What If A Sugar Baby Wants To Take A Break

This question
One sugar daddy from the sugar baby dating website told us: "I was so desperate that my sugar baby suddenly told me she wanted to" rest ". I don't know why, and she's been coy about why. She said she just needed time to "think about something." I was confused, I was hurt, and I wanted to pull this relationship back from the brink. What can I do? Can I stop her? Is this the end?

The answer to that question
I know how you feel, and the sudden mention of rest in a sweet sugar relationship is scary because it's so vague. It can mean any one of many things, some good, some terrible. Sometimes, "I want to take a break" simply means "I just want to give myself some space, because I'm a little upset right now, and during that time, I'll stare out the window and remember how much I love your smile, and how much I want to be with you every day." But sometimes, "take a break" means "I'm breaking up with you, but I don't have the guts to say so, so I'm going to drag it out in the most painful way possible, and in the meantime you'll find out that I'm sleeping with other men, or going down to the bar and meeting different men without you." These are reasonable possibilities.

So, before you can solve this problem, the first thing you need to do is to figure out what's causing the break. Here's an easy way: just like in every romantic relationship, you don't know what your partner is doing, but you should ask them directly. Say you want to be absolutely clear about why you're taking a break, so you know if there are some underlying relationship issues you're aware of that you can improve -- whether that includes expressing more gratitude, showering more, shaving more, etc.

But there are a few tricks. If you want to know exactly what's going on, don't act like a naive child defending your own perfection against every criticism she makes. You don't have to beat her. It's not a fight. Such an attitude would immediately stop any productive dialogue. So, if you're in a discussion, your first goal isn't to prove to her that you're perfect, you're always right, and she's crazy. It's not your second or third goal. In fact, it should not be on your priority list at all.

At the same time, it takes patience, and you really want to hear what you don't want to hear. But it helps if you manage to have a productive, adult conversation about the source of her anger. One of the best things you can do for your sugar baby is to make her feel heard. A lot of times, in a relationship, we walk around with these feelings of being caged -- all this steaming emotional garbage that we want to express to our significant other, but we don't because we think we can't. It was a very lonely place; It's terrible to hide your feelings from the people closest to you in the world. If you reduce that stress, things will probably get better, or at least clearer. It might even make her reconsider taking a break. On the other hand, she may want to leave you for a while. In fact, she might. Okay, what are you going to do?

Unfortunately, even if you try a lot, she may still want to rest, and there's nothing you can do about it. It's not a good idea to try to persuade her to change her mind. If someone needs space, the worst thing you can do is insist that they shouldn't have it. This behavior shows "immaturity" and "desperation," and can make things worse. Remember, people are usually attracted to emotional stability and confidence, and if you insist that your relationship is broken for two weeks, you will die, it doesn't do you any good. And please don't try to retaliate. I know, hearing "I want to rest" can be maddening, and you may feel the urge to tell her that you won't let her go, or that this is a great opportunity to hook up with women you've been trying to sleep, and so on. It may be tempting, or it may be a way to restore the balance of power in a relationship, but it will certainly immediately destroy your chances of improving the relationship.

If you do what I said above -- and have some productive conversation skills -- you will at least get a general idea of why she wants a break and what to do about it. This can be very positive. In fact, many relationships deteriorate over time. At the beginning you meet a charming sugar baby, you want to impress her deeply, so you become your best self. You do your best in bed, act as if you're interested in every detail of her emotional life (even if you're not), and don't scratch yourself when she's around. Then you'll feel better. You don't need to seduce her over time, so you let your inner sloppiness show. Slowly, you become more and more annoying and unattractive. That's not what you want as a sugar daddy. Perhaps this is the immediate reason sugar babies want a break, and this crisis may be the wake-up call you need.

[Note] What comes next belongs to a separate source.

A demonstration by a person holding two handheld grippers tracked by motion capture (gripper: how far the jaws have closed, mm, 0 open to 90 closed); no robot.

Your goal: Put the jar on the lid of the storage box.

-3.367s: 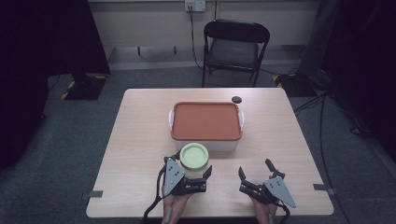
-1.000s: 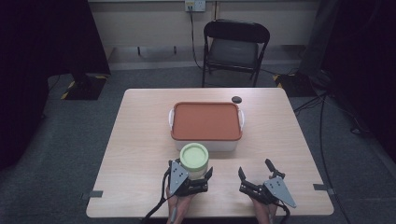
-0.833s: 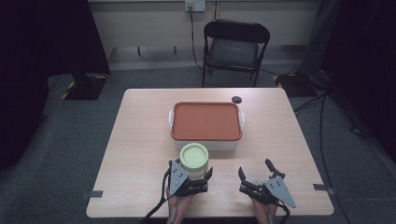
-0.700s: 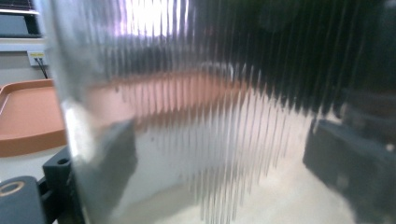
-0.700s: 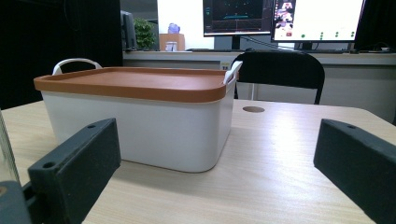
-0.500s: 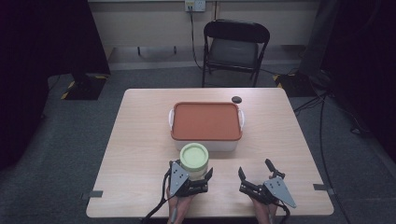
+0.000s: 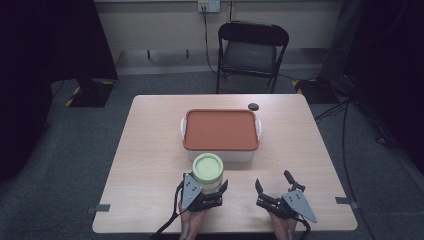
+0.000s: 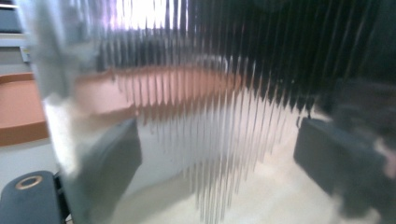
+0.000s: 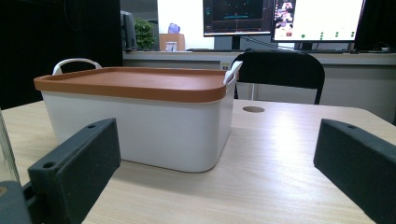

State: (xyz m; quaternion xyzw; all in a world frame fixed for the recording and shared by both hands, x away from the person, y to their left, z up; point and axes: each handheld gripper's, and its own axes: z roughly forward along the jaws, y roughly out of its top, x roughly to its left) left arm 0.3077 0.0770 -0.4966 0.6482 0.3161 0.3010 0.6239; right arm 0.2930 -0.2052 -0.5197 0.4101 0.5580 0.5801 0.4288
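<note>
Jar [image 7: 208, 170] between left claw [image 7: 214, 192] jaws | lidded box [image 7: 220, 131] just behind

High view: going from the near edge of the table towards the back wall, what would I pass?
Left hand-held gripper → green-lidded jar → white box with orange lid → small dark disc → black folding chair.

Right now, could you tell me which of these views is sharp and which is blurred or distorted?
Left gripper view: blurred, the orange lid smeared through the ribbed jar. Right gripper view: container sharp, near jaws soft. High view: table evenly lit, surroundings dark.
</note>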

But, at worst, she may be determined to break up and not come back. This situation may be completely out of your control. Unfortunately, romantic relationships work with humans, with complex thoughts and motivations. Unless you're interested in dating a silicone doll, when you start an intimate relationship, you're basically giving someone the ability to hurt you. Sometimes a romantic sugar relationship can't be fixed, and after weeks of no success, you have to sign up for a slew of online sugar baby dating sites. In that case, I can't help you. The only comfort I can give you is that if someone dumps you, they're doing you a favor. The sooner you get out of a doomed relationship, the sooner you can find lasting love, or at least good sex. So, put it in a positive light, if you do get dumped.